Karena ini adalah barang yang harus digunakan setiap hari, penting untuk mengelolanya dengan benar. Untuk mencegah pertumbuhan bakteri, sikat gigi perlu disinfeksi sekali seminggu. Larutkan satu sendok baking soda atau garam dalam air, lalu rendam sikat gigi selama 10-20 menit. Merendam sikat gigi dalam obat kumur juga dapat efektif untuk disinfeksi. Sebaiknya ganti sikat gigi setiap 3 bulan. Namun, jika sikat gigi yang kurang dari 3 bulan sudah melengkung atau menyebar, sebaiknya segera diganti.
Handuk mandi harus disinfeksi sekali seminggu
Handuk mandi dan shower ball sangat penting untuk menghasilkan busa yang melimpah saat mandi. Namun, jika sabun atau sel kulit mati tetap lembap, bakteri akan tumbuh dengan baik. Diketahui bahwa E. coli, Staphylococcus aureus, dan Pseudomonas aeruginosa dapat dengan mudah ditemukan pada handuk mandi yang basah.
Untuk menggunakan handuk mandi dengan bersih, sebaiknya rendam dalam air panas sekali seminggu untuk dicuci. Setelah digunakan, lebih baik mengeringkannya di tempat yang kering dan berventilasi baik, bukan di toilet. Penting juga untuk menggantinya dengan produk baru setiap 1-2 bulan.
Selipar kamar mandi dapat disinfeksi dengan mudah menggunakan natrium perkarbonat
Banyak orang mungkin pernah mengalami selipar kamar mandi yang memiliki noda hitam. Selipar kamar mandi memiliki permukaan yang tidak rata dan pola anti-selip yang rapat, sehingga sulit untuk dibersihkan dengan sikat.
Karena harus dipakai setiap kali pergi ke toilet, penting untuk disinfeksi secara berkala. Menggunakan natrium perkarbonat sangat mudah. Natrium perkarbonat yang bersifat sangat alkali memiliki efek pemutihan, disinfeksi, dan penghilang bau secara bersamaan. Ini cocok untuk menghilangkan kotoran dan noda jamur pada bahan karet seperti selipar kamar mandi. Masukkan selipar kamar mandi ke dalam kantong plastik dan rendam dalam air hangat. Kemudian, tambahkan setengah cangkir natrium perkarbonat dan deterjen dapur. Ketika air dan natrium perkarbonat bertemu, gelembung akan muncul dan kotoran akan terurai.
Handuk harus diganti setiap 6 bulan hingga 1 tahun
Meski tubuh sudah dicuci bersih, handuk tetap akan terkontaminasi dengan sel kulit mati dan minyak.

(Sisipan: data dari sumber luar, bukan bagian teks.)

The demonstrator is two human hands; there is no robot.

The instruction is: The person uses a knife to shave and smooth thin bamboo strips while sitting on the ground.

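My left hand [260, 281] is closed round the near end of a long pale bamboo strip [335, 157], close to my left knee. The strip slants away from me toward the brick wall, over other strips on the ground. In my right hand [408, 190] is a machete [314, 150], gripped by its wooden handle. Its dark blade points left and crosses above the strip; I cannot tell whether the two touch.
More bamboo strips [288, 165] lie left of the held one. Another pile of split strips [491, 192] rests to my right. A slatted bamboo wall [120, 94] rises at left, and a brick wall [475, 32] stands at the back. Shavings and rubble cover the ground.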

Dalam keadaan lembap, bakteri berkembang biak dengan cepat. Ini dapat menyebabkan berbagai penyakit kulit dan infeksi jamur. Meskipun handuk dikeringkan, bakteri tidak akan hilang.

Handuk yang telah digunakan sekali harus dicuci dengan suhu air di bawah 40 derajat. Mesin cuci harus diatur pada ketinggian air yang cukup untuk merendam handuk dan dibilas dengan air dingin. Sebaiknya hindari penggunaan pelembut kain karena dapat mengurangi kemampuan handuk dalam menyerap air. Siklus penggantian yang tepat adalah setiap 6 bulan hingga 1 tahun. Handuk yang sudah tua dapat merusak serat dan mengiritasi kulit.